= ASSIGNMENT =
The listing below should be printed exactly, though its pictures must not be.

= Beginning of Section =

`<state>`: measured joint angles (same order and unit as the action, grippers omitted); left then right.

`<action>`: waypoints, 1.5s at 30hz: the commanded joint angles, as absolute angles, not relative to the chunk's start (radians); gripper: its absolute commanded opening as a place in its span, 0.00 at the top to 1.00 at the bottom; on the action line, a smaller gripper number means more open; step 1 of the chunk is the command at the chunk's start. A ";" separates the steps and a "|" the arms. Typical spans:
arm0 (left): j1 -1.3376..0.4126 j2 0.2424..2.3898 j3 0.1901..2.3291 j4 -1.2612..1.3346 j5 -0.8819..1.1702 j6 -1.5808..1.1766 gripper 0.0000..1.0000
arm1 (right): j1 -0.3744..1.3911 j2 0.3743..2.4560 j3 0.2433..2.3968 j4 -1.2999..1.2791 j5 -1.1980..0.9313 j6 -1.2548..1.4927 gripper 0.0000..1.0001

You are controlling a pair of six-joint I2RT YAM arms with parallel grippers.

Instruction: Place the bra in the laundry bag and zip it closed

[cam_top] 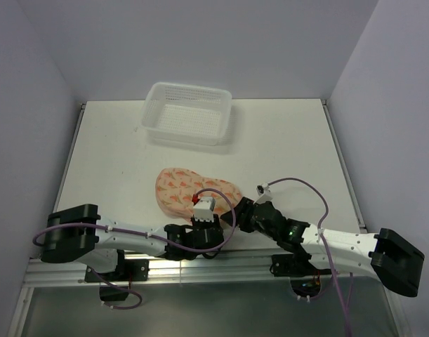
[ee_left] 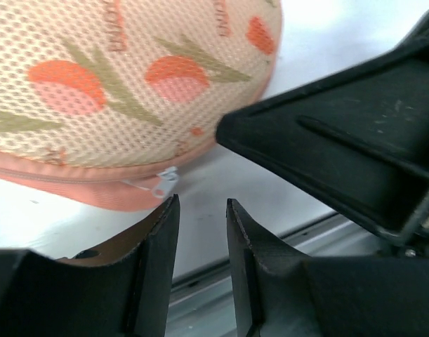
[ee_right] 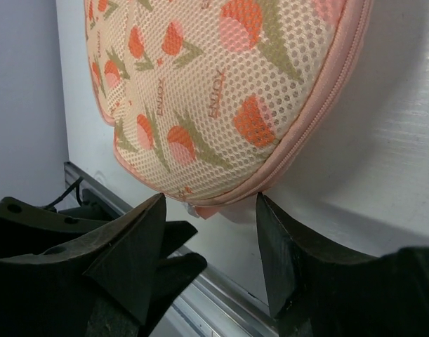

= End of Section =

= SOLUTION TO THE PROBLEM =
`<state>`: measured joint angles (same order and unit as the action, grippers omitted); left then right.

`<action>`: waypoints, 1.5s at 30hz: the commanded joint angles, as absolute angles, not relative to the chunk's start (radians); gripper: its absolute commanded opening as a place in its span, 0.00 at the top to 1.00 at the bottom; on the action line, a smaller gripper number means more open; step 1 of the chunk is the command at the chunk's start. A ";" separates the steps and a "|" the arms. Typical spans:
arm0 (left): j1 -1.3376..0.4126 j2 0.2424..2.3898 j3 0.1901..2.3291 j4 -1.2612..1.3346 j5 -0.8819..1.1702 j6 -1.5808..1.1766 gripper 0.0000..1.0000
arm1 (right): j1 -0.3744..1.3911 j2 0.3743..2.4560 j3 0.2433..2.3968 j4 -1.2999..1.2791 j5 -1.1980..0.9313 j6 -1.2548..1.4927 gripper 0.0000..1.0001

You are controlling a pair of six-joint I2RT YAM arms with parallel grippers.

Instruction: Place the bra in the laundry bag and zip it closed

[cam_top] 
[ee_left] 
[ee_right] 

That completes the answer, and no more is expected.